• **Problem requirements**
The material below must be restated exactly, line by line.

---------- Information shown

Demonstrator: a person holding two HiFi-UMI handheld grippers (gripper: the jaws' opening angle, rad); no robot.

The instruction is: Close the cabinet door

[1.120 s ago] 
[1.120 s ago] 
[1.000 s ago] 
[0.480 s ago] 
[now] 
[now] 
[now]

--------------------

• **Written answer**
Demonstrator: a person holding two HiFi-UMI handheld grippers (gripper: the jaws' opening angle, rad); no robot.

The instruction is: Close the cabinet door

[1.120 s ago] 
[1.120 s ago] 
[1.000 s ago] 
[0.480 s ago] 
[now] 
[now] 
[now]

Nothing remains to be added to the answer.